* Work order
The answer must be an exact transcription of the lines below from the first through the one containing "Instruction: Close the", with the pictures left out; please add nothing else.
[Start of section]
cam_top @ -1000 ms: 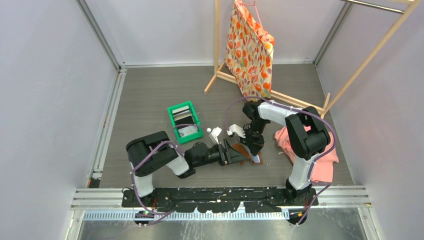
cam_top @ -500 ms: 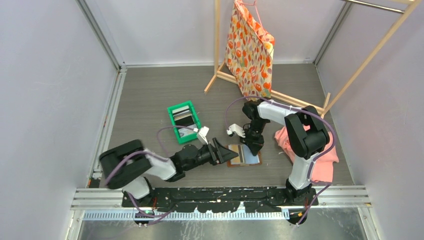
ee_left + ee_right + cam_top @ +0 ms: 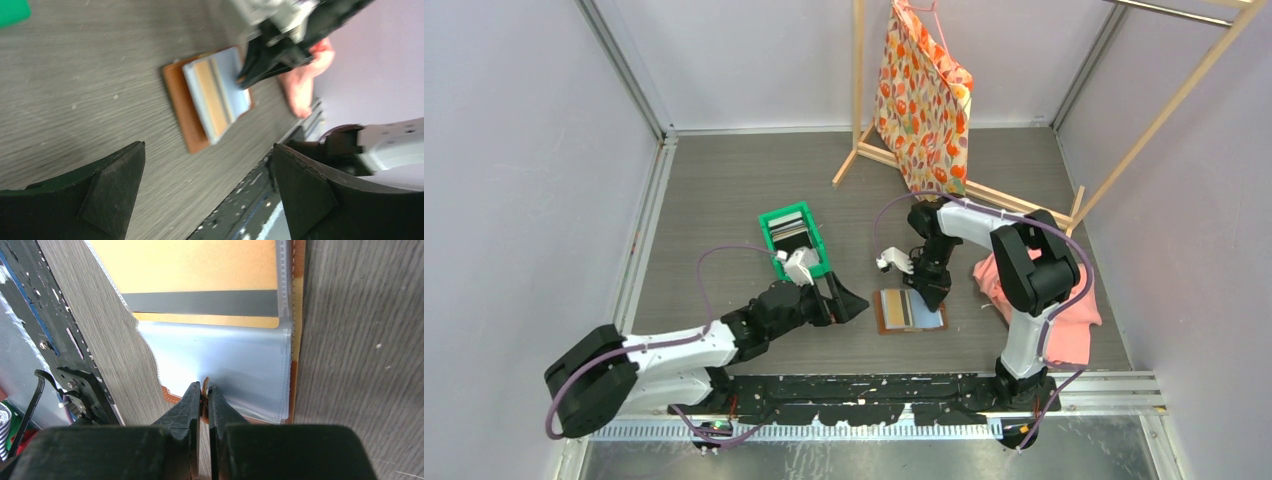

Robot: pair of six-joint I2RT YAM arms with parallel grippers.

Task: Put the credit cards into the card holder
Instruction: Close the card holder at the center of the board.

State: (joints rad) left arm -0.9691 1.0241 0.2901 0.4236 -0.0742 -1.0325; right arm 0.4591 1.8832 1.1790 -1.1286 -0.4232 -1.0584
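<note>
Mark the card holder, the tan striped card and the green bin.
card holder (image 3: 181, 107): left wrist view, bare brown leather cover.
tan card (image 3: 200, 265): right wrist view, tan face above the grey stripe.
green bin (image 3: 784, 210): top external view, far rim.

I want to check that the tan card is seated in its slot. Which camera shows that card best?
Right wrist: the tan card is close up, with its grey stripe and lower edge sharp. Left wrist shows it inside the card holder, but blurred. Top external shows it only as a small tan strip.
</note>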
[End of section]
* Answer space
cam_top @ -1000 ms: 
cam_top @ -500 ms: 
ee_left + ee_right + cam_top @ +0 ms: 

Robot: pair of six-joint I2RT YAM arms with parallel grippers.

Task: Put the credit cards into the card holder
Instruction: Close the card holder at the center of the board.

Nothing more belongs to this exercise.